● Problem requirements: From the listing below, select every line where the word "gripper" appears.

● Data below:

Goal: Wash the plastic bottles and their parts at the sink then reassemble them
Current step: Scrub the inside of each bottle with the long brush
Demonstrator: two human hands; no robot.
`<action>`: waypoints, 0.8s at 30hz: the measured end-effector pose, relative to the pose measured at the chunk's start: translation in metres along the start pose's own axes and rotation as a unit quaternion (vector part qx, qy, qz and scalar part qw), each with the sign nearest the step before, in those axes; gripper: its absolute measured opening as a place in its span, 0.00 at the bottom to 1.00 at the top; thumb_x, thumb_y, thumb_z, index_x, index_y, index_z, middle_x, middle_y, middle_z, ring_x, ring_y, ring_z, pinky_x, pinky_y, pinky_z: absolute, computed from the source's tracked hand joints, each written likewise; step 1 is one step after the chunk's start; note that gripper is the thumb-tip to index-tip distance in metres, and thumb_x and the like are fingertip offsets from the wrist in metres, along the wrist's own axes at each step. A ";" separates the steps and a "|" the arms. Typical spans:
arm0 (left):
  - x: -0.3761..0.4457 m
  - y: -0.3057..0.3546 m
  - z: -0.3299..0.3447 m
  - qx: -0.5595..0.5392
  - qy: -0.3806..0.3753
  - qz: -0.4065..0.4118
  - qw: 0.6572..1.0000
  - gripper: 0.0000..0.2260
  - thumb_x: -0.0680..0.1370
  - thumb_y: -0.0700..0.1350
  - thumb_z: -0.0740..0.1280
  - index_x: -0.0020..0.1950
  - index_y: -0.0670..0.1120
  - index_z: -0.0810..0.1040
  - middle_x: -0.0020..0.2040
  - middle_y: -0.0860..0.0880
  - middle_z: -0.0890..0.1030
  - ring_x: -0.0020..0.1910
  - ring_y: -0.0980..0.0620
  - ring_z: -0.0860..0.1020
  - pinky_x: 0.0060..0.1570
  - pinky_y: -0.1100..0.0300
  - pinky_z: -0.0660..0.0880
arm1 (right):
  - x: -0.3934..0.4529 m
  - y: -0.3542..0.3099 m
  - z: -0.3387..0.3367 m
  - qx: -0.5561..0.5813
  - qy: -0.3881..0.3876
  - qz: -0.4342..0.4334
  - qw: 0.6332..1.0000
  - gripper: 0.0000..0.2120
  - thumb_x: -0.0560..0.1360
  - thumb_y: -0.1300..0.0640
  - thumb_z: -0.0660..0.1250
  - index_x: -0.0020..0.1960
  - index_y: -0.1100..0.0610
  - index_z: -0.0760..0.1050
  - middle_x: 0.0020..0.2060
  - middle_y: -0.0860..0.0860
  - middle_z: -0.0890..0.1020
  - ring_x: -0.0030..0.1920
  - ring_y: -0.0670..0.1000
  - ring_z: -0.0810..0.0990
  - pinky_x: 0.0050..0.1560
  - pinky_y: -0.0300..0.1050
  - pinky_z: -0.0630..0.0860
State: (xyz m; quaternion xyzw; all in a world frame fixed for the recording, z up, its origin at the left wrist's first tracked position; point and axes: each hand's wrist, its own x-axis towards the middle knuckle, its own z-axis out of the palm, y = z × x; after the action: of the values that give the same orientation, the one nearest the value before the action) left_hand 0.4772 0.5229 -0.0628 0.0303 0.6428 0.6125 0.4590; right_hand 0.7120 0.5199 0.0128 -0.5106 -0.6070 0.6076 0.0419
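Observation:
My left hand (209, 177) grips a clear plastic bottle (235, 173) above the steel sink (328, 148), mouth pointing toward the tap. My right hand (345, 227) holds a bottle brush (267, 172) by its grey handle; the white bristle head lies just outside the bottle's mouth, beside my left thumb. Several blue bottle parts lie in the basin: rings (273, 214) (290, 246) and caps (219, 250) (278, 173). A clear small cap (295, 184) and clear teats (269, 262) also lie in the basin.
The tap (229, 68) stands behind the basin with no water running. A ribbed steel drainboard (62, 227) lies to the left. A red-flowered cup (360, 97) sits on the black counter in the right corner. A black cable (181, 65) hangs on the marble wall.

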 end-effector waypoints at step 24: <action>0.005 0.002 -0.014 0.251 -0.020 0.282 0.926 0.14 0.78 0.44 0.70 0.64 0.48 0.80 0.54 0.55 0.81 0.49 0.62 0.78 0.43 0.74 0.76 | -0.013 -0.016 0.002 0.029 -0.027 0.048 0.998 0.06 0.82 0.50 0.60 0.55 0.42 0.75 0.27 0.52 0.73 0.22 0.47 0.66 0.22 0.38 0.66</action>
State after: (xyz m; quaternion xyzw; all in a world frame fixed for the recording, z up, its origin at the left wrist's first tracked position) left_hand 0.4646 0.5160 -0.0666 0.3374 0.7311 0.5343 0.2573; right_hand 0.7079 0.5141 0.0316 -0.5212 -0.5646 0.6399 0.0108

● Response below:
`<action>`: waypoints, 0.8s at 30hz: the measured end-effector pose, relative to the pose measured at the chunk's start: translation in metres along the start pose's own axes and rotation as a unit quaternion (vector part qx, qy, qz and scalar part qw), each with the sign nearest the step before, in those axes; gripper: its absolute measured opening as a place in its span, 0.00 at the bottom to 1.00 at the top; thumb_x, thumb_y, thumb_z, index_x, index_y, index_z, middle_x, middle_y, middle_z, ring_x, ring_y, ring_z, pinky_x, pinky_y, pinky_z: absolute, computed from the source's tracked hand joints, each written likewise; step 1 is one step after the chunk's start; note that gripper is the thumb-tip to index-tip distance in metres, and thumb_x and the like are fingertip offsets from the wrist in metres, along the wrist's own axes at each step. A ";" separates the steps and a "|" the arms. Typical spans:
  - gripper: 0.0000..0.2260
  - gripper: 0.0000..0.2120

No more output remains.